**Work to complete:**
The material below must be restated exactly, line by line.

┄┄┄┄┄┄┄┄┄┄

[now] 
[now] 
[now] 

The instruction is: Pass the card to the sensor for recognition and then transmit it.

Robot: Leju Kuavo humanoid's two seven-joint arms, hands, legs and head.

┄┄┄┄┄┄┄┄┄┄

**Answer to this task:**
[now] 
[now] 
[now] 

The instruction is: Pass the card to the sensor for recognition and then transmit it.

Robot: Leju Kuavo humanoid's two seven-joint arms, hands, legs and head.

What was asked now has a complete answer.